■ Source data
-------------------------

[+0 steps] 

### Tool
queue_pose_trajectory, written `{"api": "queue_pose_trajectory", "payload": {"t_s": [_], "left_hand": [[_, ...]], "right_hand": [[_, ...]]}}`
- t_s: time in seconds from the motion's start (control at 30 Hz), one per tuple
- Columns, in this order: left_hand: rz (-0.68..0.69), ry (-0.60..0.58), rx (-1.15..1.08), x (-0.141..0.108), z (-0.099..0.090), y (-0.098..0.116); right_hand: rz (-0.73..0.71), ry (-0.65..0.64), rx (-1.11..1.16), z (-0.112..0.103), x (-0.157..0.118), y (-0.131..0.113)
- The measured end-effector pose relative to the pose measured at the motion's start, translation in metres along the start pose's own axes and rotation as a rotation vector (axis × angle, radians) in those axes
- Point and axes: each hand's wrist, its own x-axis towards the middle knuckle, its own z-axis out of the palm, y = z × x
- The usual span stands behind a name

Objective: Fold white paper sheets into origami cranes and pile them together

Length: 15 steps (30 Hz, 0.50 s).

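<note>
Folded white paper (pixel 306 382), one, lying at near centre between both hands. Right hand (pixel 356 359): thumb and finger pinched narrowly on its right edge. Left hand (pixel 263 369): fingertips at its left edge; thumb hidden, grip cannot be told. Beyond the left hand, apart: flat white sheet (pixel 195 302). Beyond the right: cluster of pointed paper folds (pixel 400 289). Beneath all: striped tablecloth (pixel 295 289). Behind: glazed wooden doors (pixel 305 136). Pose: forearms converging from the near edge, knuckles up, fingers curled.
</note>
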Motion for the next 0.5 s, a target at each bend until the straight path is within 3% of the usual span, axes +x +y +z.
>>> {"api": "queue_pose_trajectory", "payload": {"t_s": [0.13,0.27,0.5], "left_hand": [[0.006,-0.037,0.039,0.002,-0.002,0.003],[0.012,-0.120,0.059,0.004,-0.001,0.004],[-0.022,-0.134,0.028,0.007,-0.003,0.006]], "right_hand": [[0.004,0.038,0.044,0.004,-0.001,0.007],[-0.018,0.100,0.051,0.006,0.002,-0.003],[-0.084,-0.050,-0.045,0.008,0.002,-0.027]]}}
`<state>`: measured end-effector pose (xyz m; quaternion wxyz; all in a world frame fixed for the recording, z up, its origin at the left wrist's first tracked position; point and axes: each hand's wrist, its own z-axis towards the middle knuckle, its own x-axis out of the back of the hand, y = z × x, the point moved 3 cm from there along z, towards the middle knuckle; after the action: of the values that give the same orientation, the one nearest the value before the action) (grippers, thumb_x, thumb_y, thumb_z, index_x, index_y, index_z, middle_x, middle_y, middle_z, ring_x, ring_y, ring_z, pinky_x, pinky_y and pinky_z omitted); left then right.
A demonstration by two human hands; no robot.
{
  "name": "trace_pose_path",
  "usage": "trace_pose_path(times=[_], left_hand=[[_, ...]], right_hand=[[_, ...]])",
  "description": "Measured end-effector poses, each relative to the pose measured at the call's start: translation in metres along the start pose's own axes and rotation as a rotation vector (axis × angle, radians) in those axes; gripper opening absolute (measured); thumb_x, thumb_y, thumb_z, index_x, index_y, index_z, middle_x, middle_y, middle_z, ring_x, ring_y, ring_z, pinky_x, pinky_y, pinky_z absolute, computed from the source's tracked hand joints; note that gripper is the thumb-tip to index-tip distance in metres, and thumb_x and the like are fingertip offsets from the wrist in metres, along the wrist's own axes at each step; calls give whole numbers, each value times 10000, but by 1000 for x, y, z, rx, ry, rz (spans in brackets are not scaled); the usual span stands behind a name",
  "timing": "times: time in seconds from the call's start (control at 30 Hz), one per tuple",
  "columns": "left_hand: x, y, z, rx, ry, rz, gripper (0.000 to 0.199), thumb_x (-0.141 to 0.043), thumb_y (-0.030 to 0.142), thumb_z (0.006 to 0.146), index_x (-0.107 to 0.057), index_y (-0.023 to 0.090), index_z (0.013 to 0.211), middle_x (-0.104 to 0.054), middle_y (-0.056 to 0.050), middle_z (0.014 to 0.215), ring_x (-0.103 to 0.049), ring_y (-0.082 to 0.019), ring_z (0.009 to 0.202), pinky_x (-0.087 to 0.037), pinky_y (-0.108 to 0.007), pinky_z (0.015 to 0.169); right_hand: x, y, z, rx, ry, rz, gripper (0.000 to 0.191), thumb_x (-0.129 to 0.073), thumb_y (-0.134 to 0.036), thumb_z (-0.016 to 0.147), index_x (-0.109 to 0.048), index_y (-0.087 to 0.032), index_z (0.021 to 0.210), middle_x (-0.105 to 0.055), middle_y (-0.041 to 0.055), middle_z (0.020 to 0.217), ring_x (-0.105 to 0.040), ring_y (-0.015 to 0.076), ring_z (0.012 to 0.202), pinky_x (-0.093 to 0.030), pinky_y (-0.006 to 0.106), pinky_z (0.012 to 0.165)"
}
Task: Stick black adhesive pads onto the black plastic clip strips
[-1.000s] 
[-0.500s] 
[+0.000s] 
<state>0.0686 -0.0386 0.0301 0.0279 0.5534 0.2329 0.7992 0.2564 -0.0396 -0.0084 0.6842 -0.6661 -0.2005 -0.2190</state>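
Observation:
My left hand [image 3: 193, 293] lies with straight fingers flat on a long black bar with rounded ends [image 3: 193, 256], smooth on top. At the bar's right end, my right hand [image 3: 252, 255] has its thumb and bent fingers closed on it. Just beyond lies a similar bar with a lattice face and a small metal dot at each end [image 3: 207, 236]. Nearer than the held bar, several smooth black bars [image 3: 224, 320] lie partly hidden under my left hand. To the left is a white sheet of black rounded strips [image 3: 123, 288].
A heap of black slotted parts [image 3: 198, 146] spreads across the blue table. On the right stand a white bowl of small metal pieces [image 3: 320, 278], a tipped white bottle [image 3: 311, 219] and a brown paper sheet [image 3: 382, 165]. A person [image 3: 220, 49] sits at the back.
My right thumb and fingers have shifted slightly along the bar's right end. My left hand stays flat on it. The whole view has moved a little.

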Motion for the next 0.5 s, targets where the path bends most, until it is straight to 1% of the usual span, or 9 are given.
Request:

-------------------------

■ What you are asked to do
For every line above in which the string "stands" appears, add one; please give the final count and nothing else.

■ Solution to this problem
2